Il gatto ha dei tempi che vanno rispettati, ed è probabile che appena usciti in cortile si fermi dietro vasi, pietre, oggetti, e vi rimanga acquattato per periodi relativamente lunghi. In ogni caso, evitiamo di tirare il guinzaglio e di strattonare l’animale forzandolo in una direzione in cui non vuole andare. Meglio evitare i luoghi affollati: ricordiamo che il gatto in natura è predatore ma anche preda, per cui potrebbe facilmente spaventarsi e compiere scatti imprevedibili e difficili da gestire.

Man mano che il nostro amico si abitua a questa modalità di uscita insieme a noi, potremo allungare i tempi ed allargare il raggio d’azione, permettendogli di esplorare posti nuovi. Questo aumenterà la sua confidenza e fiducia in se stesso, oltre che rafforzare il legame tra di noi. Ricordiamo inoltre che a differenza del cane il gatto difficilmente comprende una sgridata o un divieto, perciò con lui è importante procedere con premi e gratificazioni ogni qualvolta si comporta bene.

E se non gli piace?

Non è detto che tutti i gatti siano interessati ad uscire in generale, men che meno se portati al guinzaglio. Armandosi di tanta pazienza e rispettando sempre la sua volontà, è possibile insegnare al gatto ad andare al guinzaglio.

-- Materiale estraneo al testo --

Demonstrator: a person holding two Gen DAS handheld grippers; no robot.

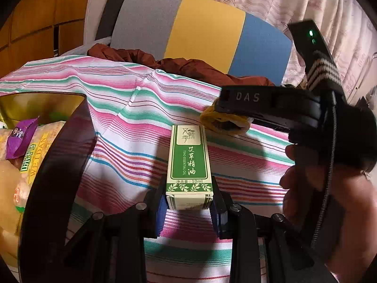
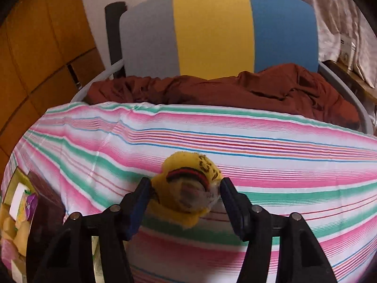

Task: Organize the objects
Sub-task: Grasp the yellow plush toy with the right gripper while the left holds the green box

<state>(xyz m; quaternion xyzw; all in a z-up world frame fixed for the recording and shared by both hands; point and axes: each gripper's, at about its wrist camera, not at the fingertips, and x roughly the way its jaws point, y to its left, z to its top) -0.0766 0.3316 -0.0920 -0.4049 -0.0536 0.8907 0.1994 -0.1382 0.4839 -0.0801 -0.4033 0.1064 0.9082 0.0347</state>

Se però l’animale non mostra nessun interesse e nessun piacere nel farlo, allora è meglio lasciar perdere: forzarlo in qualunque modo non è assolutamente mai una buona idea.

Importante!

Prima di pensare a portare a passeggio il nostro gatto, assicuriamoci che abbia svolto tutte le vaccinazioni di routine. La sua curiosità infatti potrebbe portarlo a contatto con altri animali malati, o con sostanze o luoghi contaminati. La sicurezza deve sempre essere al primo posto nelle nostre preoccupazioni.